Akizawa T, Kino K, Koshikawa S, Ikada Y, Kishida A, Yamashita M, Imamura K
Internal Medicine Department, Fujigaoka Hospital, Showa University, Yokohama, Japan.
ASAIO Trans. 1989 Jul-Sep;35(3):333-5. doi: 10.1097/00002480-198907000-00051.
Dialytic efficiency and biocompatibility of a new modified cellulose membrane (NMC) were examined in vitro and clinically. NMC was obtained by grafting polyethylene-glycol (PEG) chains to the membrane surface of ordinary cellulose (OC), and it was expected that the random movement of PEG chains would prevent blood cells and large plasma proteins from coming into contact with the membrane surface, resulting in improving the biocompatibility and thrombogenicity of the membrane. Surface characteristics of NMC were rendered anionic and hydrophilic, however, the activations of complement and platelet systems were clearly suppressed in NMC. Minimum heparin requirement for hemodialysis was significantly lower with NMC than with OC dialyzer. No significant difference in solute and water removal was observed between the two dialyzers. These results indicate that NMC can provide increased biocompatibility and antithrombogenic effect while retaining the essential dialysis efficiency of OC.
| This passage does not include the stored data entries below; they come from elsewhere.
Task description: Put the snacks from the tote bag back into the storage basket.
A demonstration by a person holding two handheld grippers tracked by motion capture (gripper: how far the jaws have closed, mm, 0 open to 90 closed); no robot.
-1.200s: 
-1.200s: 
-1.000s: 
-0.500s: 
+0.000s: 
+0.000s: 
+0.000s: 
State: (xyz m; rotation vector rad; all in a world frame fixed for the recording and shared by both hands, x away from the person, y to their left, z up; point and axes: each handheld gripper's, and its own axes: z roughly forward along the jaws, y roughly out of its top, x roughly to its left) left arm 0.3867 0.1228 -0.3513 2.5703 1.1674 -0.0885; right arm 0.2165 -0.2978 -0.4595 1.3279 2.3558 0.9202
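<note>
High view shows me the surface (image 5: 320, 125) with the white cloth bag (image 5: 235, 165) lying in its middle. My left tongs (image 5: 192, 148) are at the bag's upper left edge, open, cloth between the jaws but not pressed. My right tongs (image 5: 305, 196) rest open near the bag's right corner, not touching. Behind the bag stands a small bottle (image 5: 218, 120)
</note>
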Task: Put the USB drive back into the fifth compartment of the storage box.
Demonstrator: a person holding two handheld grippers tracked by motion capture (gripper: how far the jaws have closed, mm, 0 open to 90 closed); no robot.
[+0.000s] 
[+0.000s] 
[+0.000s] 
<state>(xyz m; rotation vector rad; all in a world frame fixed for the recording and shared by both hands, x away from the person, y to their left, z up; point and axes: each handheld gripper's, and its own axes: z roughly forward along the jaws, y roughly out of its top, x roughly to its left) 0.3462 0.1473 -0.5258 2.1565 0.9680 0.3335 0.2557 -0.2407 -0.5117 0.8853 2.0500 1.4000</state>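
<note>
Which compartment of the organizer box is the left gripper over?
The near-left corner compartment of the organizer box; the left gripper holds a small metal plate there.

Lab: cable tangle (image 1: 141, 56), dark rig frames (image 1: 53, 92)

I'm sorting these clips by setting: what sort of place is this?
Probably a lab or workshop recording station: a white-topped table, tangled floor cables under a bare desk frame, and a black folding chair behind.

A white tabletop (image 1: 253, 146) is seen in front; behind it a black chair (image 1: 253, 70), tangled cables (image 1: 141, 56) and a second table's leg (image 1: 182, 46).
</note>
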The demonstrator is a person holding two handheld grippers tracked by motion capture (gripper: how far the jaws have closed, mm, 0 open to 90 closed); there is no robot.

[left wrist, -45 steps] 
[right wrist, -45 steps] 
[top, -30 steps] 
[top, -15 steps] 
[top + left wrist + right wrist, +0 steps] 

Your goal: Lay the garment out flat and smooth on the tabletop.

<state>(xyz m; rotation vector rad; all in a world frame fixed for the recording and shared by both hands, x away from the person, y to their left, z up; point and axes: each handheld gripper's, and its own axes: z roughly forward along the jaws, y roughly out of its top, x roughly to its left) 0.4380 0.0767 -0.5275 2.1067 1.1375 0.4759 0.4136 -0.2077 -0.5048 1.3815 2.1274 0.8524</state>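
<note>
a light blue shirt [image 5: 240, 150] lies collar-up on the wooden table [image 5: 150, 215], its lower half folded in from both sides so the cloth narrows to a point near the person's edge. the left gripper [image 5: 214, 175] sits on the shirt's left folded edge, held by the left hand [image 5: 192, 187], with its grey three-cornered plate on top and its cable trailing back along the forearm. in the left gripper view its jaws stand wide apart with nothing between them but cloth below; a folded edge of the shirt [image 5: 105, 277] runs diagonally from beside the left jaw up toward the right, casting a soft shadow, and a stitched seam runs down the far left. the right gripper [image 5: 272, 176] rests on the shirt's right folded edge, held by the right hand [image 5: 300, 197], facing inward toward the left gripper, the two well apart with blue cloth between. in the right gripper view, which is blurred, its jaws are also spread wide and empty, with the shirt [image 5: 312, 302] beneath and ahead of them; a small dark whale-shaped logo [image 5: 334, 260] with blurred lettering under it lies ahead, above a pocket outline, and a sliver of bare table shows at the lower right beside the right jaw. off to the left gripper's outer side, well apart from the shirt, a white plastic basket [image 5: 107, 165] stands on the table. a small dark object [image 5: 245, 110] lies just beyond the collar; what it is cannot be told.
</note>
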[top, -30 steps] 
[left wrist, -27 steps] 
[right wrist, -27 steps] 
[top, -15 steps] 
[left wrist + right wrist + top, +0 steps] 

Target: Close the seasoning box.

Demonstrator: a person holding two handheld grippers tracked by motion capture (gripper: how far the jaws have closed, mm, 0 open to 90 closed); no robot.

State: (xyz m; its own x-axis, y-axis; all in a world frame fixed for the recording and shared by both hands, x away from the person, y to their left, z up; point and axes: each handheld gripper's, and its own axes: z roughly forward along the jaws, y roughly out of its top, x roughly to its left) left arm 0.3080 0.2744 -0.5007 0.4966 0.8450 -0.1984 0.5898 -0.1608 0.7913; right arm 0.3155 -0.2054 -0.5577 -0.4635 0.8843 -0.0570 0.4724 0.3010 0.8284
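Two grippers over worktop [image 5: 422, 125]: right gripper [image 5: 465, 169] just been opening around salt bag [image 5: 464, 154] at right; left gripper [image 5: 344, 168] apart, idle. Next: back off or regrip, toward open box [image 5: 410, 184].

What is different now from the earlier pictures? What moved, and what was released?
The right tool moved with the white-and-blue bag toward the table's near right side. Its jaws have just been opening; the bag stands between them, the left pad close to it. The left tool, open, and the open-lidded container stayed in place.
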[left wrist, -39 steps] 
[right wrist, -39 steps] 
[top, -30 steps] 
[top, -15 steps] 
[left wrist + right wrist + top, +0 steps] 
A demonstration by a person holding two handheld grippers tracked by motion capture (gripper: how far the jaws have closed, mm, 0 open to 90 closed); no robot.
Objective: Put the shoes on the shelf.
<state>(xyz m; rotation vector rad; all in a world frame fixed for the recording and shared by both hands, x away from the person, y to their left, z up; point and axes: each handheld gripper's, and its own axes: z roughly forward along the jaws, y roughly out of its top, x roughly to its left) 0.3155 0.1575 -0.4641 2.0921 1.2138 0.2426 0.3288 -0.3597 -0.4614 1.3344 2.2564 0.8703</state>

在体外和临床环境中对一种新型改性纤维素膜(NMC)的透析效率和生物相容性进行了检测。NMC是通过将聚乙二醇(PEG)链接枝到普通纤维素(OC)的膜表面而获得的,预计PEG链的随机运动会阻止血细胞和大的血浆蛋白与膜表面接触,从而提高膜的生物相容性和抗血栓形成性。NMC的表面特性呈阴离子性和亲水性,然而,NMC中补体和血小板系统的激活明显受到抑制。使用NMC进行血液透析时所需的最低肝素量明显低于使用OC透析器时。两种透析器在溶质和水分清除方面未观察到显著差异。这些结果表明,NMC在保持OC基本透析效率的同时,可以提高生物相容性和抗血栓形成作用。